BMbikerider's own test demonstrates the DUKA fogs RA4 paper. The fog on his test strips matches that on mine; it's both the same cyan. It seems that my 590nm LEDs do the same thing to RA4 paper as his 589nm LP sodium light. It would of course be sheer magic if this weren't the case, so practice at least time does live up to simple logic.
Yes. At that level, there is an effect on color balance. The result is a cyan cast (which in fact is partly also a crossover - even worse). That is what my post #49 addresses.
They are not different. In fact, they confirm each other extremely well. We both show that our respective safelights fog paper white to cyan given enough exposure.

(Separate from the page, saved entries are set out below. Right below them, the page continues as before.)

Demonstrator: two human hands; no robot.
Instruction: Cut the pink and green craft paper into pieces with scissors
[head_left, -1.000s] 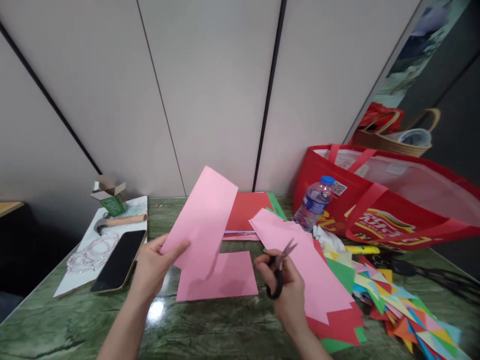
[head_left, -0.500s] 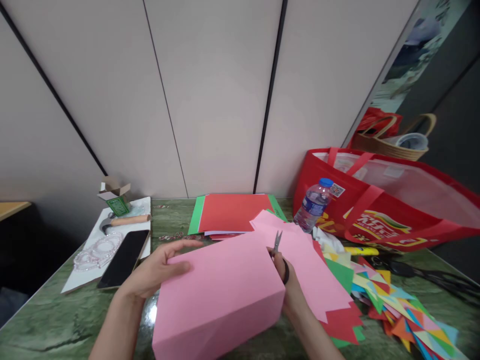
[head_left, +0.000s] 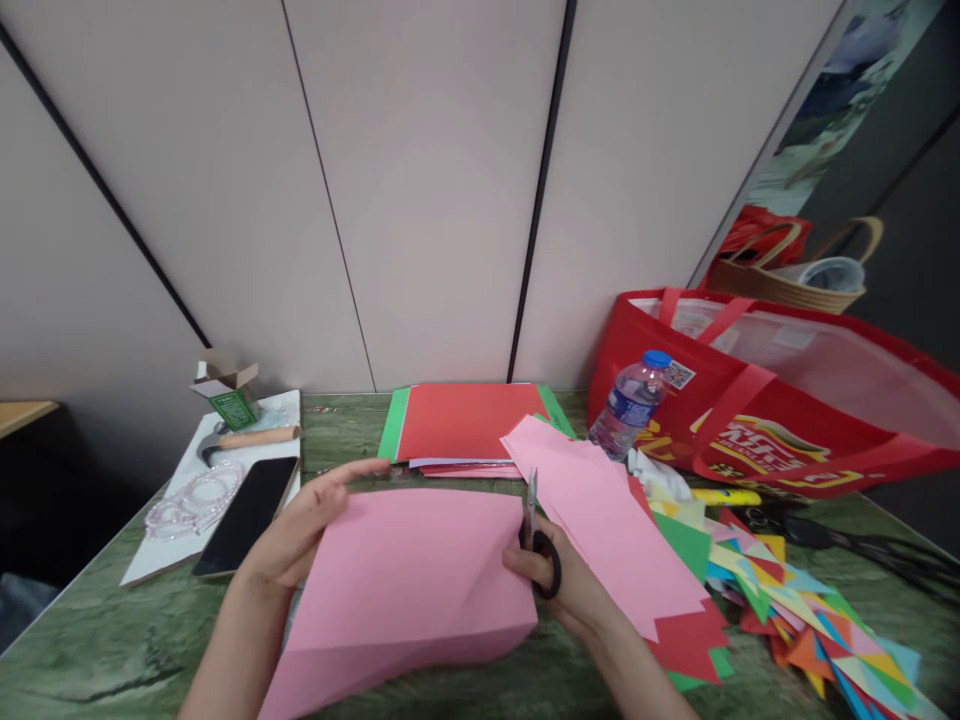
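Observation:
My left hand [head_left: 300, 530] grips the left edge of a large pink paper sheet [head_left: 409, 585], thumb on top and fingers under it. The sheet bows over the green marble table [head_left: 112, 640] in front of me. My right hand [head_left: 559, 585] holds small black-handled scissors [head_left: 538, 535], blades nearly upright at the sheet's right edge. Beyond the scissors lies another pink sheet [head_left: 600, 520] on red and green sheets.
A stack of red and green paper [head_left: 469, 420] lies at the back. A water bottle [head_left: 628, 405] and red tote bag [head_left: 787, 400] stand right. Coloured paper triangles [head_left: 795, 600] litter the right side. A phone [head_left: 247, 512], beads [head_left: 191, 495] and hammer [head_left: 240, 440] rest on a white board left.
The pink sheet, held up in my left hand a second ago, has come down flat between both hands. My right hand brought the scissors to its right edge.

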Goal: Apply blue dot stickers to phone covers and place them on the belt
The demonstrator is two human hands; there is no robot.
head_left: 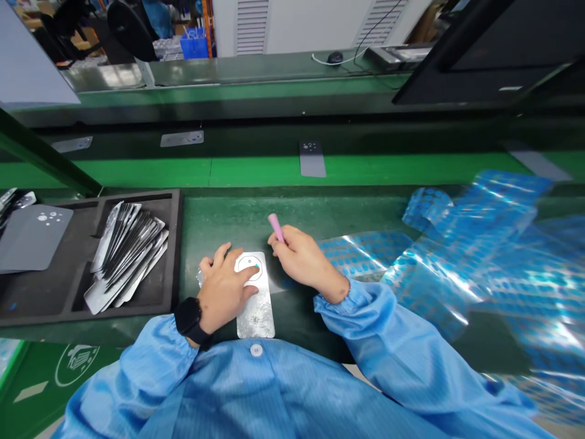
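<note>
A silvery phone-back-shaped panel [256, 314] with a ringed circle near its top end lies flat on the green work surface in front of me. My left hand [223, 291] rests over its left side, fingers spread, one fingertip touching the circle beside a small blue-green spot. Just to the right of the panel, my right hand [299, 255] is closed around a pink pen-like stick [275, 227], whose blunt end points up and away from me. The stick's lower end is hidden in the fingers.
At left, a dark divided tray [176, 256] holds a fanned stack of silvery panels [130, 256] and grey panels [34, 238]. Clear sheets with blue dots [457, 268] pile up at right. Beyond runs a green belt [247, 172] with a grey panel [312, 163]. A black monitor [512, 49] overhangs the far right.
</note>
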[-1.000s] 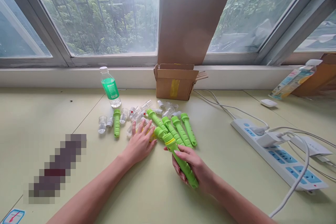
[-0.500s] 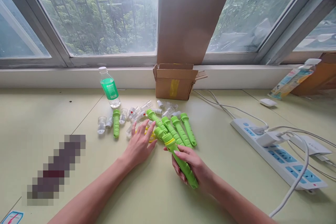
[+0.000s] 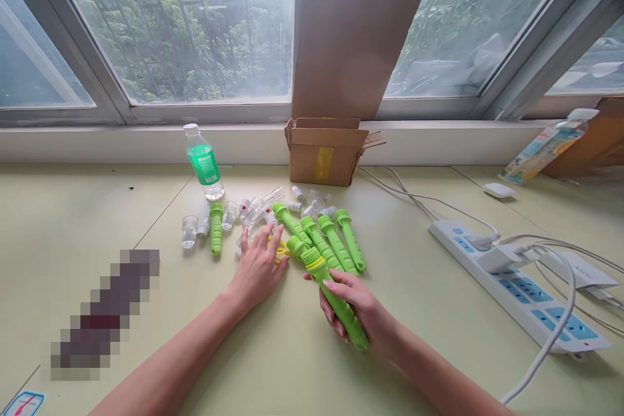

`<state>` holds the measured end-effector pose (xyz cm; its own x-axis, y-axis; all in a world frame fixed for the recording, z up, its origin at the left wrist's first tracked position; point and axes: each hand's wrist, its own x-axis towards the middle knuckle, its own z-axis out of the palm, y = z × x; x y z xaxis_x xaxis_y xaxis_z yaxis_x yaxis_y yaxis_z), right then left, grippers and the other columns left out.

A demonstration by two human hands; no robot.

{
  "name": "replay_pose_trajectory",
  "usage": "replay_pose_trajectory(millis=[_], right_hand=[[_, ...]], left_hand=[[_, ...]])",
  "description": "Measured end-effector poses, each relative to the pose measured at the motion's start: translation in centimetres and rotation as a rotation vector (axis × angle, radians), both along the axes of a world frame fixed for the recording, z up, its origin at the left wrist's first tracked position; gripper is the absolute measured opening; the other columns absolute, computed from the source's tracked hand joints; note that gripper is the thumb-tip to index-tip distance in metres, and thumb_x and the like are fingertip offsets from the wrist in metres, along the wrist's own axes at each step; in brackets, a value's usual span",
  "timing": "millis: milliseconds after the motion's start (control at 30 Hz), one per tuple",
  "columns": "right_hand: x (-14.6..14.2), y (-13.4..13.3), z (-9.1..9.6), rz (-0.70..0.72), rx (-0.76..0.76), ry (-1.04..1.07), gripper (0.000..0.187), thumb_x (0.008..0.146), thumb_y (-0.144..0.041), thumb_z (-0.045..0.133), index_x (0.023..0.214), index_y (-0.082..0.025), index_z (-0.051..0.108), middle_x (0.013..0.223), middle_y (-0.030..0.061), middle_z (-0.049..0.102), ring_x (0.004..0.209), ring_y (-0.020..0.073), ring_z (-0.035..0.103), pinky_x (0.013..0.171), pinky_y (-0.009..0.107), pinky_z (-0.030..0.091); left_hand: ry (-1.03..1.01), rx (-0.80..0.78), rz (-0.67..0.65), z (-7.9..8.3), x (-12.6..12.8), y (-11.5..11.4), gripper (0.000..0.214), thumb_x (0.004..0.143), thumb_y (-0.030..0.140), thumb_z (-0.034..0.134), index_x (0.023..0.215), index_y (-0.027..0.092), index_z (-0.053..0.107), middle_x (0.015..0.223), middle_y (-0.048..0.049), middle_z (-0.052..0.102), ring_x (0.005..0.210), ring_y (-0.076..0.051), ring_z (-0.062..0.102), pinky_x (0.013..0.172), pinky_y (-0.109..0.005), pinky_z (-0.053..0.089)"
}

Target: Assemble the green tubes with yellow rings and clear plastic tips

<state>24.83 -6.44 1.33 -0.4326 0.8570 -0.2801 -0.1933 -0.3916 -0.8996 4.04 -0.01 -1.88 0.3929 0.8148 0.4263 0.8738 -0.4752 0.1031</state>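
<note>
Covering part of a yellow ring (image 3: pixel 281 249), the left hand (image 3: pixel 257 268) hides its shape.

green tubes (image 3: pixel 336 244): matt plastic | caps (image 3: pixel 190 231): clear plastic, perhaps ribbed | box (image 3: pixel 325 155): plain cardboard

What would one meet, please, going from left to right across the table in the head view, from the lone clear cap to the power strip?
Clear cap → lone green tube → left hand → green tube with yellow ring in the right hand → white power strip.
</note>
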Motion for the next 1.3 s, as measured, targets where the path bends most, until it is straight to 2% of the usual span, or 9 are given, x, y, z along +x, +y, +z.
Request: replay_pose_trajectory(millis=[167, 333, 500, 667, 867, 967, 1167, 1300], right_hand=[[0.0, 0.0, 0.0, 0.001, 0.004, 0.004, 0.038, 0.086, -0.038, 0.051, 0.116, -0.015, 0.053, 0.056, -0.0032, 0.053, 0.038, 0.0088, 0.042, 0.034, 0.018, 0.035], [-0.1, -0.1, 0.1, -0.008, -0.005, -0.010, 0.038, 0.085, -0.038, 0.052, 0.117, -0.016, 0.053, 0.056, -0.0036, 0.051, 0.039, 0.0088, 0.041, 0.035, 0.018, 0.036], [-0.1, -0.1, 0.1, -0.004, -0.002, -0.004, 0.038, 0.085, -0.038, 0.052, 0.116, -0.016, 0.054, 0.056, -0.0034, 0.052, 0.039, 0.0089, 0.041, 0.035, 0.018, 0.035], [-0.1, 0.0, 0.1, -0.002, 0.002, 0.009, 0.038, 0.086, -0.038, 0.051, 0.116, -0.015, 0.053, 0.056, -0.0035, 0.052, 0.038, 0.0089, 0.042, 0.034, 0.018, 0.035], [-0.1, 0.0, 0.1, 0.000, 0.011, 0.010, 0.038, 0.086, -0.038, 0.051, 0.116, -0.014, 0.054, 0.056, -0.0032, 0.052, 0.038, 0.0085, 0.043, 0.034, 0.018, 0.035], [-0.2, 0.0, 0.0, -0.004, 0.012, 0.009, 0.037, 0.087, -0.037, 0.051, 0.116, -0.014, 0.054, 0.056, -0.0032, 0.053, 0.038, 0.0084, 0.043, 0.034, 0.018, 0.035], [0.0, -0.1, -0.1, 0.003, 0.015, 0.011, 0.036, 0.087, -0.036, 0.051, 0.117, -0.014, 0.054, 0.056, -0.0030, 0.053, 0.039, 0.0086, 0.043, 0.034, 0.018, 0.036], [0.0, 0.0, -0.2, 0.003, 0.011, 0.008, 0.036, 0.088, -0.036, 0.050, 0.117, -0.015, 0.053, 0.057, -0.0029, 0.053, 0.039, 0.0084, 0.043, 0.035, 0.018, 0.036]], left_hand=[[0.020, -0.036, 0.027, 0.0, -0.1, 0.0, 0.042, 0.092, 0.037, 0.040, 0.132, 0.025, 0.046, 0.141, -0.0150, 0.040, 0.131, -0.032, 0.037, 0.110, -0.060, 0.017], [0.016, -0.043, 0.019, -0.5, -0.3, 0.1, 0.044, 0.093, 0.039, 0.039, 0.134, 0.024, 0.043, 0.136, -0.0143, 0.047, 0.128, -0.031, 0.041, 0.110, -0.062, 0.012], [-0.016, -0.064, 0.021, -0.2, -0.1, -0.1, 0.037, 0.092, 0.037, 0.040, 0.126, 0.024, 0.047, 0.120, -0.0104, 0.056, 0.114, -0.027, 0.052, 0.110, -0.063, 0.012], [-0.002, -0.073, 0.012, 0.1, -0.1, -0.3, 0.036, 0.094, 0.036, 0.039, 0.128, 0.031, 0.046, 0.121, -0.0089, 0.054, 0.119, -0.028, 0.048, 0.110, -0.065, 0.010], [0.011, -0.061, 0.021, -0.4, -0.2, -0.1, 0.040, 0.093, 0.037, 0.039, 0.131, 0.025, 0.044, 0.125, -0.0108, 0.055, 0.123, -0.029, 0.046, 0.111, -0.064, 0.005], [-0.016, -0.052, 0.028, -0.3, 0.0, -0.1, 0.042, 0.092, 0.036, 0.041, 0.132, 0.023, 0.042, 0.122, -0.0111, 0.058, 0.120, -0.028, 0.049, 0.111, -0.062, 0.005], [-0.109, 0.051, 0.055, 0.9, 0.3, -0.3, 0.033, 0.090, 0.031, 0.047, 0.121, 0.021, 0.049, 0.111, -0.0088, 0.063, 0.106, -0.025, 0.057, 0.110, -0.054, 0.019], [-0.203, 0.230, 0.087, 1.3, -0.1, -0.1, 0.016, 0.088, 0.027, 0.052, 0.102, 0.019, 0.053, 0.090, -0.0062, 0.064, 0.087, -0.023, 0.059, 0.094, -0.044, 0.039]])
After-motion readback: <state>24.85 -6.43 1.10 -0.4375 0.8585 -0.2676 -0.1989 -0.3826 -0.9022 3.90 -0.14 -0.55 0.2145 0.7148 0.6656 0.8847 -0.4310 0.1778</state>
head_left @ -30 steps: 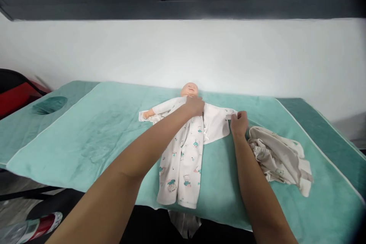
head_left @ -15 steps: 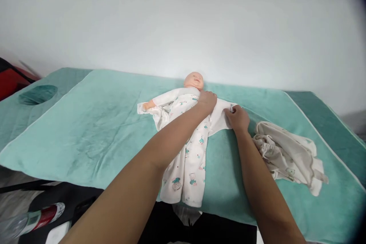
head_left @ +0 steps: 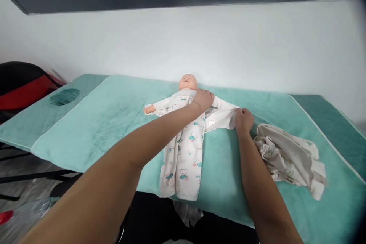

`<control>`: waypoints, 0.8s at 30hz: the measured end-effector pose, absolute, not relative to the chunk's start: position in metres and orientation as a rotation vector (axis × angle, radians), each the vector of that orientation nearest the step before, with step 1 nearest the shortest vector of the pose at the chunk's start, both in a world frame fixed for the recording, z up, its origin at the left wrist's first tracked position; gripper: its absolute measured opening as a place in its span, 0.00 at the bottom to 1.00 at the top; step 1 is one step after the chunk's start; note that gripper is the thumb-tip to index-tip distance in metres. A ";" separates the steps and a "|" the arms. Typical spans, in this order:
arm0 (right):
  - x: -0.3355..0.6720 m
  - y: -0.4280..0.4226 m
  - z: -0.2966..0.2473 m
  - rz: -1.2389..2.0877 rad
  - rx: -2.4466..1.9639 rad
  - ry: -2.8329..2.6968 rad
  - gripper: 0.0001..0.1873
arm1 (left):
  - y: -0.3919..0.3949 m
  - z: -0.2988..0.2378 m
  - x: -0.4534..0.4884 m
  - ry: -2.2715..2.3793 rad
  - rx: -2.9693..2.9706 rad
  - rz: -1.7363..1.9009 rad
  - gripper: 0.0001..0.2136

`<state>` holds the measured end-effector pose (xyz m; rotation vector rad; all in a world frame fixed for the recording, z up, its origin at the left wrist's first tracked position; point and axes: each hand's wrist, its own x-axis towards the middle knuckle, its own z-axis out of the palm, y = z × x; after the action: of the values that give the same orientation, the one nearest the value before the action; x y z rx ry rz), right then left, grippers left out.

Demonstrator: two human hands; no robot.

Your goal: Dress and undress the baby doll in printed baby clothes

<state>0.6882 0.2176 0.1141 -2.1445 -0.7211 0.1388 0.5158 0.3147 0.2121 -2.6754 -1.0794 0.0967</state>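
Observation:
A baby doll [head_left: 188, 82] lies face up on the massage bed, head toward the wall. A white baby romper [head_left: 187, 160] with a teal and red animal print is spread over its trunk and legs. The doll's arm on the left side of the view is stretched out, its hand bare at the cuff. My left hand [head_left: 203, 99] is closed over the doll's shoulder at the right of the view, its fingertips partly hidden. My right hand [head_left: 244, 119] is a fist around the end of the romper's sleeve [head_left: 224, 116], which is drawn taut sideways.
Crumpled cream baby clothes [head_left: 291, 156] lie right of my right forearm. The teal bed cover [head_left: 94, 122] reaches a white wall [head_left: 183, 45] behind, with a face hole [head_left: 64, 97] at the left. A red and black chair [head_left: 25, 87] and a plastic bottle [head_left: 31, 211] are at the left.
The view has tilted up and turned a little left. My right hand has closed tighter and pulled the sleeve outward; my left hand stays at the doll's shoulder.

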 end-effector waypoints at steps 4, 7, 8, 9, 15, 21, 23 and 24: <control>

Then I did an additional test that
@BMbikerider did not do, and that test is crucial in understanding why these safelights aren't so safe as you and him assume. I used an exposure that does not produce a cyan cast to the whites, but that exposure level does in fact affect the color balance of the print within the borders. This shows that any conclusion along the lines "x minutes does not give me cyan borders, so it's safe" is massively unreliable.
No, we cannot.
Since we're asking questions of each other for clarification, perhaps you can answer me this one: can you please explain to me in your own words what the two experiments I posted in #49 are about and what information follows from them? And once you've done that, could you please explain how that information relates to the experiment reported on in #48?